**WORK TO COMPLETE:**
The response must restate all of the data word for word.

━━━━━ INFORMATION SHOWN

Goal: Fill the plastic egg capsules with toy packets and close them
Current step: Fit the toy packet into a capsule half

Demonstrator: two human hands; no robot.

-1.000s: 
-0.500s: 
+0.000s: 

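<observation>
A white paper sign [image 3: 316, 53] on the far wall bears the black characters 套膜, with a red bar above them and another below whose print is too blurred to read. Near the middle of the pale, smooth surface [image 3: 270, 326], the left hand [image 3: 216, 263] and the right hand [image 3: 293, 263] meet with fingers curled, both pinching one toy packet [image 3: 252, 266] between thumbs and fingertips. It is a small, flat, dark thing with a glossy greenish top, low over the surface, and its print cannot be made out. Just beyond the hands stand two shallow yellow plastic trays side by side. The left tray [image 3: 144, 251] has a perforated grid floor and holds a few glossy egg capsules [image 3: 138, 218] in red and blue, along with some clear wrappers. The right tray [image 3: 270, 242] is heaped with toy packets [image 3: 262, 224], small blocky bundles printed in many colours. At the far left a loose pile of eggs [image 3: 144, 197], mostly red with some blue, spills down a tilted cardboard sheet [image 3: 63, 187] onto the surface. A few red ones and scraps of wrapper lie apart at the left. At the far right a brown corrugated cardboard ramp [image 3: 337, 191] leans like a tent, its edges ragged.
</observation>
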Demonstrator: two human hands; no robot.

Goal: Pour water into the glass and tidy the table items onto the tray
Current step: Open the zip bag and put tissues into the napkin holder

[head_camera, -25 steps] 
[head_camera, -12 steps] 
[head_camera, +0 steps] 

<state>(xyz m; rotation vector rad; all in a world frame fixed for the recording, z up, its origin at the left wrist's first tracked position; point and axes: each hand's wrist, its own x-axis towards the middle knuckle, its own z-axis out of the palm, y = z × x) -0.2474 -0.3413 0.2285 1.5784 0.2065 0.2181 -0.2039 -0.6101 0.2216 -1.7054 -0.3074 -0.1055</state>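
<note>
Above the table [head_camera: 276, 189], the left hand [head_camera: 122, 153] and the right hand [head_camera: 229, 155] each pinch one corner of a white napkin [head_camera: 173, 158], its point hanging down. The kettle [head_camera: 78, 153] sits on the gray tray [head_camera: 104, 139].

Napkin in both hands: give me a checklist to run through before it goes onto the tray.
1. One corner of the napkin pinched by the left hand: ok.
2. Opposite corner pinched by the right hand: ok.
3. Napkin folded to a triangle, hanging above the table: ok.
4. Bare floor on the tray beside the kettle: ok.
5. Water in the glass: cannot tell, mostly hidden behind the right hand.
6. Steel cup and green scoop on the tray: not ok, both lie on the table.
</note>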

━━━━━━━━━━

**RESPONSE AREA:**
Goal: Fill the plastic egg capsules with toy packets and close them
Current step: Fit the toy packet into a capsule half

Demonstrator: two human hands; no robot.

-1.000s: 
-0.500s: 
+0.000s: 

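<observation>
A white paper sign [image 3: 316, 53] on the far wall bears the black characters 套膜, with a red bar above them and another below whose print is too blurred to read. Near the middle of the pale, smooth surface [image 3: 270, 326], the left hand [image 3: 216, 263] and the right hand [image 3: 293, 263] meet with fingers curled, both pinching one toy packet [image 3: 252, 266] between thumbs and fingertips. It is a small, flat, dark thing with a glossy greenish top, low over the surface, and its print cannot be made out. Just beyond the hands stand two shallow yellow plastic trays side by side. The left tray [image 3: 144, 251] has a perforated grid floor and holds a few glossy egg capsules [image 3: 138, 218] in red and blue, along with some clear wrappers. The right tray [image 3: 270, 242] is heaped with toy packets [image 3: 262, 224], small blocky bundles printed in many colours. At the far left a loose pile of eggs [image 3: 144, 197], mostly red with some blue, spills down a tilted cardboard sheet [image 3: 63, 187] onto the surface. A few red ones and scraps of wrapper lie apart at the left. At the far right a brown corrugated cardboard ramp [image 3: 337, 191] leans like a tent, its edges ragged.
</observation>
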Demonstrator: two human hands; no robot.

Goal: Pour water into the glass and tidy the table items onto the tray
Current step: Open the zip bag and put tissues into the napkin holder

[head_camera, -25 steps] 
[head_camera, -12 steps] 
[head_camera, +0 steps] 

<state>(xyz m; rotation vector rad; all in a world frame fixed for the recording, z up, its origin at the left wrist's first tracked position; point and axes: each hand's wrist, its own x-axis towards the middle knuckle, its own z-axis out of the palm, y = z × x) -0.2474 -0.3413 0.2285 1.5784 0.2065 0.2181 -0.2039 -0.6101 0.2216 -1.7054 -0.3074 -0.1055</state>
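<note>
Above the table [head_camera: 276, 189], the left hand [head_camera: 122, 153] and the right hand [head_camera: 229, 155] each pinch one corner of a white napkin [head_camera: 173, 158], its point hanging down. The kettle [head_camera: 78, 153] sits on the gray tray [head_camera: 104, 139].

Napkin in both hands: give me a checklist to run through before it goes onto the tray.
1. One corner of the napkin pinched by the left hand: ok.
2. Opposite corner pinched by the right hand: ok.
3. Napkin folded to a triangle, hanging above the table: ok.
4. Bare floor on the tray beside the kettle: ok.
5. Water in the glass: cannot tell, mostly hidden behind the right hand.
6. Steel cup and green scoop on the tray: not ok, both lie on the table.
</note>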

That concludes the response.